PROBLEM REQUIREMENTS: A single stretch of the material below is to be transcribed exactly, starting at the line with "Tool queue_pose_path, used" and ending after the line with "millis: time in".

AVAILABLE DATA:
----------
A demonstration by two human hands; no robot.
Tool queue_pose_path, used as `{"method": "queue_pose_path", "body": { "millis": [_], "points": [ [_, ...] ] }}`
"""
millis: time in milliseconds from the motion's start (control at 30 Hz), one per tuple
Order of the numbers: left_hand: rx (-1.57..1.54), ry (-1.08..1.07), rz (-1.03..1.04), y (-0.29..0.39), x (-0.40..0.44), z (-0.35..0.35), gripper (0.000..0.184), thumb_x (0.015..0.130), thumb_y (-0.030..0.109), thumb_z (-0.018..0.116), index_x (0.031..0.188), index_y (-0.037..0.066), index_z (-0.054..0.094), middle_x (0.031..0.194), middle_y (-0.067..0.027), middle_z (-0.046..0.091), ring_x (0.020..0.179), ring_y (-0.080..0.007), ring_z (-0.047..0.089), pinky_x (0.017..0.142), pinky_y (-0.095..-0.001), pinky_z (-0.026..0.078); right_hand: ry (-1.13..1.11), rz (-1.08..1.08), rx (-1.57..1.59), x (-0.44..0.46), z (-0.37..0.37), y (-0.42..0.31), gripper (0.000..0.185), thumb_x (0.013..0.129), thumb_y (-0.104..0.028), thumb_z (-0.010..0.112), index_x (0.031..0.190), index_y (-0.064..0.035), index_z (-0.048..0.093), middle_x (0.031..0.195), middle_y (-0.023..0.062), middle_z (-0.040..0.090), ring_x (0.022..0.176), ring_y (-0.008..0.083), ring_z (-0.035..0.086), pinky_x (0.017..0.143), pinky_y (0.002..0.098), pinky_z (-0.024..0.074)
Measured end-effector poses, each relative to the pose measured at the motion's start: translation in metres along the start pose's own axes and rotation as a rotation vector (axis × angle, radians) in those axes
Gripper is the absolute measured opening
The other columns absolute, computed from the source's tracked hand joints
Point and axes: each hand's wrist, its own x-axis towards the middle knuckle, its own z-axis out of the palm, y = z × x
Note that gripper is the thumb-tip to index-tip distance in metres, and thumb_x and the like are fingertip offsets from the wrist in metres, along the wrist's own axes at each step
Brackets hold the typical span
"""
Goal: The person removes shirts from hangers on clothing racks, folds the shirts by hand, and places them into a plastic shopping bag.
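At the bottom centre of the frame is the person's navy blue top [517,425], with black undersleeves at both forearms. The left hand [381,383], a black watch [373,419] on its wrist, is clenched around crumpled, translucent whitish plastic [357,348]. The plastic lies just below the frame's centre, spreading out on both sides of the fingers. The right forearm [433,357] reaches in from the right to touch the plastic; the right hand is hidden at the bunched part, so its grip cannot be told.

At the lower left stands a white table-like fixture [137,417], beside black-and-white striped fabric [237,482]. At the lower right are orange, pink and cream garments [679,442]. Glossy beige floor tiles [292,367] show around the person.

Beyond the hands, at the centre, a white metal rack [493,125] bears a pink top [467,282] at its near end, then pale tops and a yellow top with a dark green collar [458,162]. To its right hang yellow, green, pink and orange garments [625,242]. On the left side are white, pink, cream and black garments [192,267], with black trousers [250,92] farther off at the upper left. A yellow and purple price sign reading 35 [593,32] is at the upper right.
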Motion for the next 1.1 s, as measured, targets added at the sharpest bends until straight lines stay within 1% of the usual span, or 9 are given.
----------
SOLUTION:
Tool queue_pose_path, used as `{"method": "queue_pose_path", "body": { "millis": [_], "points": [ [_, ...] ] }}`
"""
millis: time in milliseconds from the motion's start (control at 30 Hz), one per tuple

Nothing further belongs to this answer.